- Problem to solve -
For the data below, report how many lines include the word "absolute", and write nothing else.
START Data provided
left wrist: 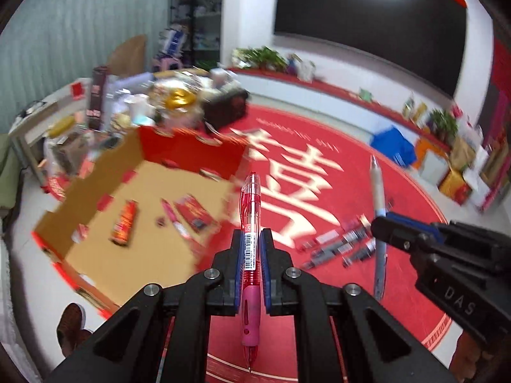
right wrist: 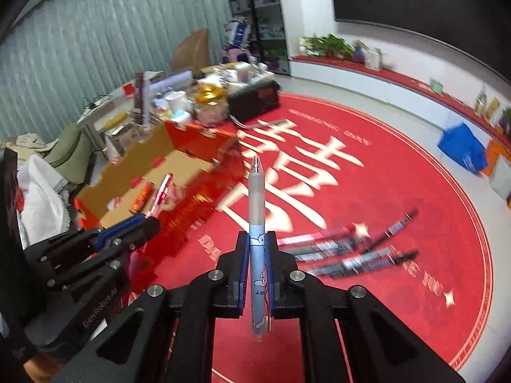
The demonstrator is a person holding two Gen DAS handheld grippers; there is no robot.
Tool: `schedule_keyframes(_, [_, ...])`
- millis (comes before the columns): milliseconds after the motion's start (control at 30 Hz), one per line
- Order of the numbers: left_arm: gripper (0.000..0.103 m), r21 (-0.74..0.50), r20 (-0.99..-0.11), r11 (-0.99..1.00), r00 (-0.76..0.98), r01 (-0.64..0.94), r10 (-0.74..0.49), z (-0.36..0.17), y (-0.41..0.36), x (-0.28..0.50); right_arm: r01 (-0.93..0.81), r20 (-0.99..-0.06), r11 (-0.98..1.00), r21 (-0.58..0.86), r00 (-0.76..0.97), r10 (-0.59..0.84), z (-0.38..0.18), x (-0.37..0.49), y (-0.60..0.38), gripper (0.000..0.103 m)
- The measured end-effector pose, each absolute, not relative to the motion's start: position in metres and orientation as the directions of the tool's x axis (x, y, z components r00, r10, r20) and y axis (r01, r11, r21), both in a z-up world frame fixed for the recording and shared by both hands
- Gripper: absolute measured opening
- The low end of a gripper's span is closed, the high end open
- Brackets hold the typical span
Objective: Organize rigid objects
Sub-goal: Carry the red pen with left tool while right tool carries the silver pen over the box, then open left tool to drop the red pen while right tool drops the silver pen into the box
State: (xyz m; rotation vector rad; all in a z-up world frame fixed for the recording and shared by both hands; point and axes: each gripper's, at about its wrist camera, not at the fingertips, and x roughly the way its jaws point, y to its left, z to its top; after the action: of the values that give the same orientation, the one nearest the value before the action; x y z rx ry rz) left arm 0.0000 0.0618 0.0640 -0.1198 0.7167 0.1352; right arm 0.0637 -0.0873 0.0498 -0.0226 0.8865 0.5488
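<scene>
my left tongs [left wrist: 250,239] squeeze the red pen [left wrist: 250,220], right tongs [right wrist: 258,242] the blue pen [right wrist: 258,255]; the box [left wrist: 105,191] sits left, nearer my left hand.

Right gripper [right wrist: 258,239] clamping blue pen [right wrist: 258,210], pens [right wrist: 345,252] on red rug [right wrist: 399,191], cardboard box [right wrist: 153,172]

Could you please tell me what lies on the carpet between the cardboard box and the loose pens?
Only bare red carpet with its large cream character, seen in both wrist views, separates the cardboard box from the loose pens.
</scene>
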Motion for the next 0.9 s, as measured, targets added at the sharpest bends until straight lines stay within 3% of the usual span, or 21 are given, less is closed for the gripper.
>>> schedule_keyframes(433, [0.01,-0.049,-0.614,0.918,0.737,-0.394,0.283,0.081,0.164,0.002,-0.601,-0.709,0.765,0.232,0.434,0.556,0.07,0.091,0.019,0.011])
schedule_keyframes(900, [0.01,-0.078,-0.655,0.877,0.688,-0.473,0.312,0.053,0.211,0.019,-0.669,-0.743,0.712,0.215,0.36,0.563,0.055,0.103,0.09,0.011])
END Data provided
- Output for this exercise -
2